(LISTED ENTRIES Opens)
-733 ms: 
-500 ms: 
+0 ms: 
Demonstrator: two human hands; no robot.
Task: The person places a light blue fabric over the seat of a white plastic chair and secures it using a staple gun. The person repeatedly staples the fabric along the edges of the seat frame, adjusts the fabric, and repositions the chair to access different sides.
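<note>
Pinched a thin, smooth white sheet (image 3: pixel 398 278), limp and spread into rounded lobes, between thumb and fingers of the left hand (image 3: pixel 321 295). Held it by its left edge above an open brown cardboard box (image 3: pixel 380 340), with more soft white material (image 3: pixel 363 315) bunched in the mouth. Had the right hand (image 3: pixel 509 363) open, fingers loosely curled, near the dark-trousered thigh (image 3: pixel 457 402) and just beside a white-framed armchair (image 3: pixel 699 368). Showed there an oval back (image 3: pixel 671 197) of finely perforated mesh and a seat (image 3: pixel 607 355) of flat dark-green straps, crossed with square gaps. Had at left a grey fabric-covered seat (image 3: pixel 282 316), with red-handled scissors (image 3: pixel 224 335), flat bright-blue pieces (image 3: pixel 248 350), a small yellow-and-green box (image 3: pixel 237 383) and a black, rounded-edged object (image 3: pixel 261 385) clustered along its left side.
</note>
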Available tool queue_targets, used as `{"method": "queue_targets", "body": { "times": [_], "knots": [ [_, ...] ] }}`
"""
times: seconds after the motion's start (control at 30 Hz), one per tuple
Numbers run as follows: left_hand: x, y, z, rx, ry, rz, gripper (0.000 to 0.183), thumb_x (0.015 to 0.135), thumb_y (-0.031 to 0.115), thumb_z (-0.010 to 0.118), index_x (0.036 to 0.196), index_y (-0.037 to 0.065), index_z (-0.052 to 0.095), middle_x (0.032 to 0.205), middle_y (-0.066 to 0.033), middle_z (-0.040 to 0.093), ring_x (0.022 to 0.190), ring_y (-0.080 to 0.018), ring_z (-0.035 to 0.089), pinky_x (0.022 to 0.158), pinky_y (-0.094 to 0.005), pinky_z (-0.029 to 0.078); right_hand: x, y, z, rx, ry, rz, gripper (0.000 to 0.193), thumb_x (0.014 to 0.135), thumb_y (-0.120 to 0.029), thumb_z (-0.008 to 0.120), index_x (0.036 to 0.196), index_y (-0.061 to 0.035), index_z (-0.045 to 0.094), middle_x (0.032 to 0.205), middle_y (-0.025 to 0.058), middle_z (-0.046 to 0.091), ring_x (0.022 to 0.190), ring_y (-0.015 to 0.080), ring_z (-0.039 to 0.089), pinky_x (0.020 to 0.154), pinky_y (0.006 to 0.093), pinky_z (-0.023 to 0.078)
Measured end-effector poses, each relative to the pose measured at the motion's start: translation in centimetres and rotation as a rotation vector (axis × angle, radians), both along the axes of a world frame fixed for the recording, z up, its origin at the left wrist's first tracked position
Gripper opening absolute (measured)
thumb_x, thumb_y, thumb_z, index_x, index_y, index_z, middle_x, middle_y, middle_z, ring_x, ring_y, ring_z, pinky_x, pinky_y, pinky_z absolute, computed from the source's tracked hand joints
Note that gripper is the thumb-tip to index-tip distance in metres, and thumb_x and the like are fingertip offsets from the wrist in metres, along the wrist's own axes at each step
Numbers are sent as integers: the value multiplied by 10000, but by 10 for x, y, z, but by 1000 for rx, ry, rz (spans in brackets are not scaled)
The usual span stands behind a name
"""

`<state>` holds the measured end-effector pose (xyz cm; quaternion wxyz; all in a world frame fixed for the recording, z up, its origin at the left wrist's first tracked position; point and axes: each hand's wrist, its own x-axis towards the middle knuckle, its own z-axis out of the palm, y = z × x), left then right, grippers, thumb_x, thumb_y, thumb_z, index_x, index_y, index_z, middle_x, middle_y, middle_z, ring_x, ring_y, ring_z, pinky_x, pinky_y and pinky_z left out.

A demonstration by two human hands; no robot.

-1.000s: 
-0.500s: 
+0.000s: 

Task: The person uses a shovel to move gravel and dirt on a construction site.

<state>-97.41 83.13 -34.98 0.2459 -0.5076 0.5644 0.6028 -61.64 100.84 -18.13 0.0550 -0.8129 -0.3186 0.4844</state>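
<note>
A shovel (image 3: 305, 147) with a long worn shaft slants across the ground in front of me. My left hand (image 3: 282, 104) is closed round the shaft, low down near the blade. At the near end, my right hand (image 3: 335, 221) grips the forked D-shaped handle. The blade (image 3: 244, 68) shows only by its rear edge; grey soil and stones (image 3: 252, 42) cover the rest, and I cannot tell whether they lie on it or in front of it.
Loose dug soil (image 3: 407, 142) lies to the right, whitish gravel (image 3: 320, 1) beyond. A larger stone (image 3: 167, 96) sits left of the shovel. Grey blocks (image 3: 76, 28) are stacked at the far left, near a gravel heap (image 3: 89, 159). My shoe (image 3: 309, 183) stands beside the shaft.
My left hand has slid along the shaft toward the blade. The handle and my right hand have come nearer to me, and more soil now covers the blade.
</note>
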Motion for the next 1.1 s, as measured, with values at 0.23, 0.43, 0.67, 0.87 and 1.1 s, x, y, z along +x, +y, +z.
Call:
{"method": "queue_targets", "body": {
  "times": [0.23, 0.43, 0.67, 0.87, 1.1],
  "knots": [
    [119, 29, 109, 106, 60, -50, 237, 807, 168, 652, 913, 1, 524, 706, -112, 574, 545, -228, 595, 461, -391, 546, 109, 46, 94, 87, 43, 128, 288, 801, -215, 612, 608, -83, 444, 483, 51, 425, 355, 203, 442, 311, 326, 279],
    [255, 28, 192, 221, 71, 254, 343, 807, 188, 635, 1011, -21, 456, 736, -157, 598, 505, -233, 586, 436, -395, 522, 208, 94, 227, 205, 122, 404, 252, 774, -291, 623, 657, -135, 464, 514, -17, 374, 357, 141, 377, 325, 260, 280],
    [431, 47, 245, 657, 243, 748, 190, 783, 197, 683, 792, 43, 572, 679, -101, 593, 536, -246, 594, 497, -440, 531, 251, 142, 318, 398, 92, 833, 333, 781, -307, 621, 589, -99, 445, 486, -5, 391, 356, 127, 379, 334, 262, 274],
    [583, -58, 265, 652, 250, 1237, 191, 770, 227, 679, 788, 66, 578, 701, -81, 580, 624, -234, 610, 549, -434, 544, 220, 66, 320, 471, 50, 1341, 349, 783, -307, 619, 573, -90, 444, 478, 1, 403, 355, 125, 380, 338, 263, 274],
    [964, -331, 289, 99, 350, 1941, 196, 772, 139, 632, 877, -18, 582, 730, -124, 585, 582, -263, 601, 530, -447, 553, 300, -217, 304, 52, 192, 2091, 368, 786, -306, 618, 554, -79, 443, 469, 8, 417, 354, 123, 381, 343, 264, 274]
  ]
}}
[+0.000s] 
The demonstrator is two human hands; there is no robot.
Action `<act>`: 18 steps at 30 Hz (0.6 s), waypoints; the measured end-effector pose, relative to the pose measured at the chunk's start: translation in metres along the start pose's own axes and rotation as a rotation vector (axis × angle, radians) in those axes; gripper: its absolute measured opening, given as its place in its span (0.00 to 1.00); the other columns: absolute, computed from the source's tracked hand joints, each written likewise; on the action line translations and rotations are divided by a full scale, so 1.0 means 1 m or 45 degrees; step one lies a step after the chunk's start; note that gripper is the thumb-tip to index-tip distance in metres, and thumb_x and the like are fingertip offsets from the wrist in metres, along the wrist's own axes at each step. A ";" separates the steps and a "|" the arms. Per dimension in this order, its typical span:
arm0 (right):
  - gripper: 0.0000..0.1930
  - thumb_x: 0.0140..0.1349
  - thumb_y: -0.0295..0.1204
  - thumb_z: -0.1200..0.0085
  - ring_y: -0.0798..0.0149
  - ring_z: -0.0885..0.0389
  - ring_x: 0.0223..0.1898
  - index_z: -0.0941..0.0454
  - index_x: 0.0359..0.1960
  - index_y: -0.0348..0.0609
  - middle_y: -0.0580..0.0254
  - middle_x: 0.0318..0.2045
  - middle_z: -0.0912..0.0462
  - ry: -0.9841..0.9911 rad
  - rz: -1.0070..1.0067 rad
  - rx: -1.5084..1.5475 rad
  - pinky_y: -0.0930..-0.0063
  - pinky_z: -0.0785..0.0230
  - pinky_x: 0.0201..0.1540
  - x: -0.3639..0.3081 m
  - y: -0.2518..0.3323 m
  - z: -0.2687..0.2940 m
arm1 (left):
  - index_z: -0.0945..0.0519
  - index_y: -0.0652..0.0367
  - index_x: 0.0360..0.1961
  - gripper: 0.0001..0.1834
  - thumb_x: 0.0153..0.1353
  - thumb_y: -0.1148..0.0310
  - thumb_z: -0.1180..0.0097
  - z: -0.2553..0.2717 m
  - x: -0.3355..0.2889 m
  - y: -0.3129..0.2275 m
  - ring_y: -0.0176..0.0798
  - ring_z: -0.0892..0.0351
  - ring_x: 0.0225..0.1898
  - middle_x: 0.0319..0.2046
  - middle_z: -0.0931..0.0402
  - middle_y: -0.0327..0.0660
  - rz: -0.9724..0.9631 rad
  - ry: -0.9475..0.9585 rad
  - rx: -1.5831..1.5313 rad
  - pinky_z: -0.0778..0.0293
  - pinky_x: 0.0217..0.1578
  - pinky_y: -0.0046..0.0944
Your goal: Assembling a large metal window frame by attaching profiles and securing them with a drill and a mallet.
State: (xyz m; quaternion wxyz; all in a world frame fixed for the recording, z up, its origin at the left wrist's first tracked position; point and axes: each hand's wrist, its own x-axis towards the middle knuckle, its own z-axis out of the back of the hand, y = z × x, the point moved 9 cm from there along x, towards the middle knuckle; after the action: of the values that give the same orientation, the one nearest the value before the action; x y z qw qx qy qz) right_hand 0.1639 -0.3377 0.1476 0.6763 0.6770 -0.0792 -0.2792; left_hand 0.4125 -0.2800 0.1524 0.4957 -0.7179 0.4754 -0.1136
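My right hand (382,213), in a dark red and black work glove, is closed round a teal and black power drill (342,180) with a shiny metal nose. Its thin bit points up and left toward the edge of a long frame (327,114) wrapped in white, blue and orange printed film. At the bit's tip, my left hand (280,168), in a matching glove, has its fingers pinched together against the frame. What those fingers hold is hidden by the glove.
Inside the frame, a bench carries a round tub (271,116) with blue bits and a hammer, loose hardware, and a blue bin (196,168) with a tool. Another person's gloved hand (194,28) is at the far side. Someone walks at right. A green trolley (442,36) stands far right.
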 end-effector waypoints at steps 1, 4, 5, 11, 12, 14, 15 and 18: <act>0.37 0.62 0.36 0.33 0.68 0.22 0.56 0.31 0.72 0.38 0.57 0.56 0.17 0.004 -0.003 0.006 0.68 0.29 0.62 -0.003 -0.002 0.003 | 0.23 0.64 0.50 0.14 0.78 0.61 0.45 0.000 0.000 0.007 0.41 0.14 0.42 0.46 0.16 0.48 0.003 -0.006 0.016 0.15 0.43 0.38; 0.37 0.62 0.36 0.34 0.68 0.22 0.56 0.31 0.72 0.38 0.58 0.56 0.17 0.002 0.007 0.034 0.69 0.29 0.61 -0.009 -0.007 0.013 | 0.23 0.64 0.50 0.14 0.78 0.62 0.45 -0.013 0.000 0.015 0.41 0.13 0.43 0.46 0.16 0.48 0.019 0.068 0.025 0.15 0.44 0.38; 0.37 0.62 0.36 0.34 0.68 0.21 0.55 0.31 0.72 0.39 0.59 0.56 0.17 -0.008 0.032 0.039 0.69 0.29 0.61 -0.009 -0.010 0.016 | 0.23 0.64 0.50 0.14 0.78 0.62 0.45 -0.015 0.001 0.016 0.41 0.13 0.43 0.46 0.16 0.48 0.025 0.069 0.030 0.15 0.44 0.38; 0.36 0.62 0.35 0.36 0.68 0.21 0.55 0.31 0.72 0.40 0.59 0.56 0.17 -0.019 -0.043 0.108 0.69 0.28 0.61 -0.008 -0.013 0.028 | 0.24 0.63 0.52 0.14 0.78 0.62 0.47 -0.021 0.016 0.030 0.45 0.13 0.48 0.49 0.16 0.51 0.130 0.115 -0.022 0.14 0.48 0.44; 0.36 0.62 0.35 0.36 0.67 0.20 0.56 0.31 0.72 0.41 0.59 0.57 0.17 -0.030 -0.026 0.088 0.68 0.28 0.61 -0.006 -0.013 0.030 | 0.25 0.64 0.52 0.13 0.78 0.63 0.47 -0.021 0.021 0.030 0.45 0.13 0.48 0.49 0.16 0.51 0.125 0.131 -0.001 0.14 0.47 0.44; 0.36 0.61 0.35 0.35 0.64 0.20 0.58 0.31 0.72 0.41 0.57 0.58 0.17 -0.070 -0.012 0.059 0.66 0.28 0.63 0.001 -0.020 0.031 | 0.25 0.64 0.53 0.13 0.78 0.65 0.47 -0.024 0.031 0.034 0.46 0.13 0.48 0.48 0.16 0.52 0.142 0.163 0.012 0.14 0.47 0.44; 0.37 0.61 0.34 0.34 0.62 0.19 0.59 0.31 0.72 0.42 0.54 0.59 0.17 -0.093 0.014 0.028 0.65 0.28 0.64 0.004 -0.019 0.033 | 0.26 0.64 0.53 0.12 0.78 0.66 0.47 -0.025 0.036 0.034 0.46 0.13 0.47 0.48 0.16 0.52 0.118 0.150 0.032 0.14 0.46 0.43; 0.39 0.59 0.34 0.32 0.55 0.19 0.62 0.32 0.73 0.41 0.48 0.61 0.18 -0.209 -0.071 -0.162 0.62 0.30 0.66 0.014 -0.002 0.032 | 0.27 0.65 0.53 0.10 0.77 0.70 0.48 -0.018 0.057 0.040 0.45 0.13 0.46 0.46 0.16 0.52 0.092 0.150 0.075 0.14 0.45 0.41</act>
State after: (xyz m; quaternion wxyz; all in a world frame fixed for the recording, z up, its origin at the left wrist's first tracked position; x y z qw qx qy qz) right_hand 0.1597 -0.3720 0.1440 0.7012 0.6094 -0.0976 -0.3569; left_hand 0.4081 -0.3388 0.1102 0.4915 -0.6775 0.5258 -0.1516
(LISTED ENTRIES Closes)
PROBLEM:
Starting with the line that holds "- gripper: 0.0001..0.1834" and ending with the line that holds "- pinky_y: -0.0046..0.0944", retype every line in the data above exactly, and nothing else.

TASK SOLUTION:
  - gripper: 0.0001..0.1834
  - thumb_x: 0.0153..0.1353
  - thumb_y: -0.1148..0.0310
  - thumb_z: -0.1180..0.0097
  - z: -0.2553..0.2717 m
  - x: -0.3355..0.2889 m
  - y: -0.3129..0.2275 m
  - ring_y: -0.0176..0.0798
  - ring_z: -0.0892..0.0351
  - ring_x: 0.0225..0.1898
  - middle_x: 0.0319..0.2046
  - middle_z: -0.0931..0.0402
  - middle_y: -0.0327..0.0660
  - rz: -0.9724..0.9631 rad
  - ry: -0.9475..0.9585 rad
  - rx: -1.5831..1.5313 rad
  - pinky_z: -0.0778..0.0293
  - pinky_x: 0.0217..0.1578
  - pinky_y: -0.0046..0.0944

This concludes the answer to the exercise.